Benali explains, “The search for the next semiconductor material will require high-performance computers (HPC) at exascale. Simulations can only be done on very small prototypes of semiconductor materials with current supercomputers. Using an exascale supercomputer, such as the future Aurora system, will allow us to expand simulations of more materials to help find a viable semiconductor material. Our team is also working with ALCF and the Intel Parallel Computing Center in modifying codes to run on the Aurora supercomputer. We have already seen a 20x processing speedup on the ALCF’s Theta supercomputer, which will allow us to run larger and more realistic compounds in our search for a new semiconductor material.”

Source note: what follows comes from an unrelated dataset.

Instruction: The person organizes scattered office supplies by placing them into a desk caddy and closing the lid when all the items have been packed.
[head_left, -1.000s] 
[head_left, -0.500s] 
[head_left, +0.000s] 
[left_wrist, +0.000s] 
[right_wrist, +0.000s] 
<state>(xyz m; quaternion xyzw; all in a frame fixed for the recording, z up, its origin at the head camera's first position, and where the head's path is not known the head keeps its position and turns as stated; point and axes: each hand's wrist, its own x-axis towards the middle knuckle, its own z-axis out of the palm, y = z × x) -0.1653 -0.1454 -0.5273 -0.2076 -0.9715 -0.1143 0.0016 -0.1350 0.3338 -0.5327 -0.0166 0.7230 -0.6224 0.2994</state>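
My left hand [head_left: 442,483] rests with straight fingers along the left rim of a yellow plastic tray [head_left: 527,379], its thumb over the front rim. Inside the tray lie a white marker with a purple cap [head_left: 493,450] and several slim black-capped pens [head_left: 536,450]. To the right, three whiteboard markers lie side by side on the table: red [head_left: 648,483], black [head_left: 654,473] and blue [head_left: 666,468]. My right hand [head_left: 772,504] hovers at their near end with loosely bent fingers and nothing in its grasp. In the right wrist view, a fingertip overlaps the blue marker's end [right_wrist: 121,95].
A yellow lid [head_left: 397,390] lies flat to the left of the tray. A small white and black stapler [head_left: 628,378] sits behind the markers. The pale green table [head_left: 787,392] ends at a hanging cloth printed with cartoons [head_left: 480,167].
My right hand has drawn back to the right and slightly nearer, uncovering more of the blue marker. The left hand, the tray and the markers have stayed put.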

What is Quantum Monte Carlo?
The Quantum Monte Carlo (QMC) calculation is a quantum calculation that provides some of the most accurate solutions to quantum mechanical problems. QMC provides theoretical predictions for many problems at the forefront of research—from materials science to complex biological systems. The main power of the QMC method is that instead of trying to solve analytically the Schrödinger equation, describing and predicting all interactions in nature, QMC generates millions of random solutions. QMC then accepts all the solutions that solve the equation or rejects all the ones that don’t to save research time and improve prediction accuracy.
Predicting the properties of materials, or designing materials based on desired properties, is one of the most important goals of material science simulations. Benali states, “Most of the phenomena driving these properties occur at very small scales that are ruled by the laws of quantum mechanics.” For example, knowing if a material will be a good semiconductor or fine tuning the composition of a material to generate the perfect semiconductor requires solving the many-body problem of interacting particles in a quantum system. Researchers often use density functional theory (DFT) equations for organic molecules to determine the properties of a many-electron system. DFT simulations are less computationally expensive than QMC, but the predictions are not as accurate.